What to work on: Under this line are the records; write out word for word the part that begins at the line containing "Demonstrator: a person" and ends at the line containing "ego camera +", and no more.
:: Data shown ::
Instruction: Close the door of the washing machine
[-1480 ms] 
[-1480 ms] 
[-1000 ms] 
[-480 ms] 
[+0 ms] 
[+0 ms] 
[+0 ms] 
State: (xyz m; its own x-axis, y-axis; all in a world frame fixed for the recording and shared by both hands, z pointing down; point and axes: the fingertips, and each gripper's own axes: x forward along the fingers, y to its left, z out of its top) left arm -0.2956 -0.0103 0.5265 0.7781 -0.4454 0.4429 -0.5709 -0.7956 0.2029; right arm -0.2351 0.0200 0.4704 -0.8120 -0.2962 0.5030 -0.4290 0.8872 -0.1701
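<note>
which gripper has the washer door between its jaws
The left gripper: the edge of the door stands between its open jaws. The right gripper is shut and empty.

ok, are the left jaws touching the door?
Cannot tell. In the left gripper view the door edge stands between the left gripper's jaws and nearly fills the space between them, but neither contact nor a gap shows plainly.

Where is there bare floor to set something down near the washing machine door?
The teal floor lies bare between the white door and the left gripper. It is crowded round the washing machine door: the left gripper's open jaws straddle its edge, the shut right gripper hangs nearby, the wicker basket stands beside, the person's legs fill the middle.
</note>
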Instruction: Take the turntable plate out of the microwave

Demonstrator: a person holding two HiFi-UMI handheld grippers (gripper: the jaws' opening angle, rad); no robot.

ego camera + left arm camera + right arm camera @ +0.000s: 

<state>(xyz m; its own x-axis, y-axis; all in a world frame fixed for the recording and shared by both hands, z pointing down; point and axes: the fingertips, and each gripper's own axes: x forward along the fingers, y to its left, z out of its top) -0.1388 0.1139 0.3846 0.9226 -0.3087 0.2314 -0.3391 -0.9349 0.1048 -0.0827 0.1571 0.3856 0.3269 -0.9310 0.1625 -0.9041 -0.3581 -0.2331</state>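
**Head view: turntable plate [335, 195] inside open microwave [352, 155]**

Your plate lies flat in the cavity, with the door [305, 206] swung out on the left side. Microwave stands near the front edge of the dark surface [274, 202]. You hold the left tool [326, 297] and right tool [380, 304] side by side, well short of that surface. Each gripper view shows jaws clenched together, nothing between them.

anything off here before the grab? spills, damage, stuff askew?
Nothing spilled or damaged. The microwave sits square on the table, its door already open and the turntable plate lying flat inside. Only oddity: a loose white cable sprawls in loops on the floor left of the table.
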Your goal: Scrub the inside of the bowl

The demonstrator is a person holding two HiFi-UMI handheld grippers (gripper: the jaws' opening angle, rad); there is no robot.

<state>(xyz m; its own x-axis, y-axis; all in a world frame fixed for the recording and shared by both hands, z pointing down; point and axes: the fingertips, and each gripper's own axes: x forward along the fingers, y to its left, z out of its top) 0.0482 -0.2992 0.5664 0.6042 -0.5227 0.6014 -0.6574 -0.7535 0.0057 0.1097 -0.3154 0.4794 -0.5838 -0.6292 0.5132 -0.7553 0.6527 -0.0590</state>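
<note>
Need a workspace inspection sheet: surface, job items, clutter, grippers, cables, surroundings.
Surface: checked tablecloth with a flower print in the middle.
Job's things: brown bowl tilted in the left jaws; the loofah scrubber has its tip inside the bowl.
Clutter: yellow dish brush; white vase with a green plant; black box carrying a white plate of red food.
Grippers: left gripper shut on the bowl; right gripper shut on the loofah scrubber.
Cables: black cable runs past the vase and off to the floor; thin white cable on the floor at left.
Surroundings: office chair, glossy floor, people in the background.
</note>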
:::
Completed task:
Demonstrator: a person holding two HiFi-UMI handheld grippers (gripper: the jaws' opening angle, rad); no robot.

ego camera + left arm camera + right arm camera @ +0.000s: 

That's the full output for the exercise.